Four classic rules, known as the Western Electric rules, flag potential special causes:

One point beyond a 3-sigma limit. A single data point outside the control limits is an immediate signal.
Two out of three successive points beyond 2-sigma. Even if points haven’t crossed the control limit, clustering near the edge is suspicious.
Four out of five successive points beyond 1-sigma. A sustained drift toward one side suggests something is shifting.
Eight or more successive points on one side of the center line. Even if all points are within limits, a long run on one side indicates a process shift rather than random scatter.

When any of these patterns appear, the process needs investigation. Something specific has changed, and the goal is to find it and correct it before it produces defective output.

Why Variation Costs Money

High process variation directly increases costs in ways that compound quickly. Products that fall outside specifications must be scrapped or reworked, both of which consume materials, time, and labor without producing sellable output. When defective products reach customers, the costs escalate further. Warranty expenses alone typically range from 2% to 10% of the sale price, depending on the product and manufacturer. Beyond direct costs, unreliable products erode customer trust and lead to lost future sales, a far harder number to recover.

In healthcare, the stakes are different but equally significant. Clinical variation describes how patient care and outcomes differ across providers, hospitals, and regions. Some of this variation is warranted. Treating early-stage prostate cancer differently based on patient preferences is reasonable. But unwarranted variation, like prescribing antibiotics for viral infections despite clear guidelines against it, drives inconsistent outcomes and wasted resources. Studies of Medicare data have found meaningful variation in hospital lengths of stay and specialist visit frequency that can’t be explained by patient characteristics alone, suggesting systemic process inconsistencies.

Six Sources of Variation

Lean Six Sigma identifies six categories of inputs that contribute to process variation, sometimes called the 6 Ms:

Method: How the work is performed. Inconsistent procedures between shifts or departments are a common source.
Materials: Differences between batches of raw materials, even from the same supplier.
Machines: Equipment wear, calibration drift, or mechanical inconsistency.
People: Differences in training, experience, and fatigue among workers.
Measurement: Variation in the measurement system itself, including gauge accuracy and inspector interpretation.
Environment: Temperature, humidity, vibration, and other conditions that affect the process.

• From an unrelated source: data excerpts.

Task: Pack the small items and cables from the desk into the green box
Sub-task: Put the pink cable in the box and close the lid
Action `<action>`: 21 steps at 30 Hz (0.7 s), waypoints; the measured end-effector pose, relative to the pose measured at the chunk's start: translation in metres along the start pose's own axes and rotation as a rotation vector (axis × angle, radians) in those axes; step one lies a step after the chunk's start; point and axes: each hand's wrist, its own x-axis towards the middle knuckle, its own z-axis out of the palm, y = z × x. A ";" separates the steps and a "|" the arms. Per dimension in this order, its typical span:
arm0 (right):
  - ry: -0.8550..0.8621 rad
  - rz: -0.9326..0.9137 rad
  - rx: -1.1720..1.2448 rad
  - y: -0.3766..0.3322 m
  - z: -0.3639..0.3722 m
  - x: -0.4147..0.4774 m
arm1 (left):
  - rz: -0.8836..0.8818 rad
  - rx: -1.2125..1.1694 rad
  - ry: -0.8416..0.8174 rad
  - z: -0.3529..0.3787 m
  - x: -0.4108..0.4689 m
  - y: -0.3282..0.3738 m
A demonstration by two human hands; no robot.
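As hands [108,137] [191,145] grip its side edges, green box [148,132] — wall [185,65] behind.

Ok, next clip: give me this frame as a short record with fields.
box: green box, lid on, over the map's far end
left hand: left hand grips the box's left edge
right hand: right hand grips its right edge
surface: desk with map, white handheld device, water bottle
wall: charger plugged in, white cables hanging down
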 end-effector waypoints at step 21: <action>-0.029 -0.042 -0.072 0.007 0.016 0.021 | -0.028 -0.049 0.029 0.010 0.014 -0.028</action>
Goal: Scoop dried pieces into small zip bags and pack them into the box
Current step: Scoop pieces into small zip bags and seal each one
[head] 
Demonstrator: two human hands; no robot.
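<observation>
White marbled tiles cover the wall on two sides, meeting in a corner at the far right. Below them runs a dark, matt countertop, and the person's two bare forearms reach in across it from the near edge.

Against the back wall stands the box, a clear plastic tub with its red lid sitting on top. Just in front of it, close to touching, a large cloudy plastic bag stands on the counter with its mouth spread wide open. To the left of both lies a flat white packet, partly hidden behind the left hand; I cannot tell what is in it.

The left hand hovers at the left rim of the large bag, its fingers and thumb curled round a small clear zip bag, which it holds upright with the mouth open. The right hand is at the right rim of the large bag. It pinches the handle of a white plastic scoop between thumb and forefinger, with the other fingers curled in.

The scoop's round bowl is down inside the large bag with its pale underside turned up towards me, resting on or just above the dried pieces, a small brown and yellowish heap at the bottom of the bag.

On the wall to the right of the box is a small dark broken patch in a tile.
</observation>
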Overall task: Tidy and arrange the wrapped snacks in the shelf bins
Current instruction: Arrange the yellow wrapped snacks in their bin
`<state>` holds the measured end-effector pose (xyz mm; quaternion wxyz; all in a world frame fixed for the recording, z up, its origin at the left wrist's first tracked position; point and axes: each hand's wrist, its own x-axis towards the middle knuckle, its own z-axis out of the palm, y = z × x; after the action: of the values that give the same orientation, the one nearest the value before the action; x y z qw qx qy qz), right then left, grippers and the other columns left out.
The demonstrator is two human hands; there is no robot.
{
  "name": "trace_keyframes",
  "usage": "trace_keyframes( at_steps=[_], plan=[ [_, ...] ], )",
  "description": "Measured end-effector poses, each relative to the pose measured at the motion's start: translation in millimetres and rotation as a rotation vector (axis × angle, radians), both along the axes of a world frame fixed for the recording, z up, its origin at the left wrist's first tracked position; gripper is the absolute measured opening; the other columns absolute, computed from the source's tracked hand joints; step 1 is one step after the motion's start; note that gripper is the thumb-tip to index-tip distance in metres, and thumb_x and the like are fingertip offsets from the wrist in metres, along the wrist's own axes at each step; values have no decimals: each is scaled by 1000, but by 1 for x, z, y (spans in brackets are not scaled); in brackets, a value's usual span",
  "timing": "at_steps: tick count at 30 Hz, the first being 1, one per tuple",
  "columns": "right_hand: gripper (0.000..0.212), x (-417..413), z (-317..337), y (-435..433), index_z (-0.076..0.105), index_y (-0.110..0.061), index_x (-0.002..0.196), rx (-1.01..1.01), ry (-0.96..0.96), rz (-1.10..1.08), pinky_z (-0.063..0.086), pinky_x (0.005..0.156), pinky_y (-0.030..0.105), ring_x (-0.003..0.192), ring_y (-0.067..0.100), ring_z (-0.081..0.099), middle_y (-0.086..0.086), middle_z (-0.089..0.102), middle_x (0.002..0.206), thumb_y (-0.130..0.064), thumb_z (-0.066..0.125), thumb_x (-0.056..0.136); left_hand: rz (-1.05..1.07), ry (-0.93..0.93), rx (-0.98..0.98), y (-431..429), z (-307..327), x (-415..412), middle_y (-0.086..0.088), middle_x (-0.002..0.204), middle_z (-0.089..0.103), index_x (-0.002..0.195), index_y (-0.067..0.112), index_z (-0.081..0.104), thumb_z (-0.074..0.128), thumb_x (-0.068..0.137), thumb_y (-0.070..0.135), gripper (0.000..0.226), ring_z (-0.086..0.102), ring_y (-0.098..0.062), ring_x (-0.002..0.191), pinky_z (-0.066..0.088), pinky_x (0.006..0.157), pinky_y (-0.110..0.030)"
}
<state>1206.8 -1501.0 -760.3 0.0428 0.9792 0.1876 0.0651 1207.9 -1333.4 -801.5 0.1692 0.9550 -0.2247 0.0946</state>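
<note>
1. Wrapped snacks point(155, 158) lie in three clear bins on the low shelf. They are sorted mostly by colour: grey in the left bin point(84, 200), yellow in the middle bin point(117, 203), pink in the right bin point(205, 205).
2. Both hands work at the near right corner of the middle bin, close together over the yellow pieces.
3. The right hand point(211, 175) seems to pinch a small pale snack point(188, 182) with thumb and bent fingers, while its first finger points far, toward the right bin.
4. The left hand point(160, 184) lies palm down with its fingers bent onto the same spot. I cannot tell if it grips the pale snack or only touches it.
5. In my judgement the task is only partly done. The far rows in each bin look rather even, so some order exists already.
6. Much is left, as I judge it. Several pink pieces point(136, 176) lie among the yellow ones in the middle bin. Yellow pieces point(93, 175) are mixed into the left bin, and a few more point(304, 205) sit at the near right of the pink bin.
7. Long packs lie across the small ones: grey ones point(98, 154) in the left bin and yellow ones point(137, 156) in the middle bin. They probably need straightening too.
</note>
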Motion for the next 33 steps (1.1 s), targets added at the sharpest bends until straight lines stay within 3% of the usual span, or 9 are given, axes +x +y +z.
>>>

Identifying which of these categories is driving your variation is the first step toward reducing it.

Reducing Variation With DMAIC

The most widely used framework for systematically reducing process variation is DMAIC, a five-step method from Six Sigma methodology.

In the Define phase, you establish exactly what problem you’re solving, what process is involved, and what “good” looks like. In Measure, you collect baseline data on the process and display it visually using control charts, histograms, or box plots to understand your starting point. The Analyze phase uses tools like fishbone diagrams and “5 Whys” analysis to trace variation back to its root causes rather than just treating symptoms.

The Improve phase is where changes happen. Solutions that are embedded directly into process flow, like automated alerts or system-enforced steps, tend to produce more durable results than solutions that rely on human memory, such as policy memos or training alone. Finally, the Control phase builds monitoring into the process so improvements stick over time, often through ongoing control charts and standardized procedures.

Reducing common cause variation typically means redesigning the process itself: tightening tolerances on equipment, standardizing procedures across all operators, or sourcing more consistent materials. Reducing special cause variation is more targeted: fixing the broken thermostat, retraining the new hire, or replacing the worn tool. Both matter, but the approach for each is fundamentally different.